▸ **Given data**:

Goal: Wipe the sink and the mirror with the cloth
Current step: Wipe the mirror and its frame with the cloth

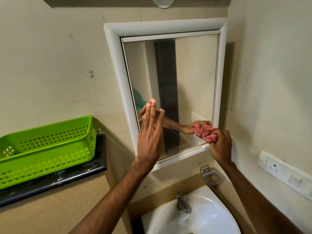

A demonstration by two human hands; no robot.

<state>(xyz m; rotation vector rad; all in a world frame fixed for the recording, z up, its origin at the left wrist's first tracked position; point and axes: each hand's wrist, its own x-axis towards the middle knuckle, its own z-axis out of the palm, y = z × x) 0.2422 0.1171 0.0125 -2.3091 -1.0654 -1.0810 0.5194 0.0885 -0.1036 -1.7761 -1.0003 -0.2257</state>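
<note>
Right hand [220,146] grips the pink cloth [208,135] at the mirror's [185,78] lower right corner; left hand [150,132], fingers straight, braces the glass. Mirror wiping appears underway; next likely sweeps leftward.

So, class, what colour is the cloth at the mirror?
Pinkish-red cloth, clearest in the head view.

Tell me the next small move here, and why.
Probably sweep the cloth leftward along the mirror's bottom edge: the right hand grips it bunched in the lower right corner, dull smears seem to show on the lower glass, and the left hand touches the glass farther left.
</note>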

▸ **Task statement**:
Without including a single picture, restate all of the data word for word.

▸ **Exercise result**:
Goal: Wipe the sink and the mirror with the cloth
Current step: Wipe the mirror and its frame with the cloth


A demonstration by two human hands; no robot.

<state>(xyz m; rotation vector rad; all in a world frame fixed for the recording, z up, its origin at the left wrist's first tracked position; point and axes: each hand's wrist, its own x-axis towards the middle knuckle, its own z-axis out of the palm, y = z × x) 0.2422 0.1171 0.0125 -2.3091 -1.0654 -1.0810 0.5194 0.0885 -0.1036 -1.7761 -1.0003 -0.2257</state>
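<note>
Right hand [220,146] grips the pink cloth [208,135] at the mirror's [185,78] lower right corner; left hand [150,132], fingers straight, braces the glass. Mirror wiping appears underway; next likely sweeps leftward.

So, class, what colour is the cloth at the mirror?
Pinkish-red cloth, clearest in the head view.

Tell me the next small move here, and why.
Probably sweep the cloth leftward along the mirror's bottom edge: the right hand grips it bunched in the lower right corner, dull smears seem to show on the lower glass, and the left hand touches the glass farther left.
</note>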

The response to this exercise is finished.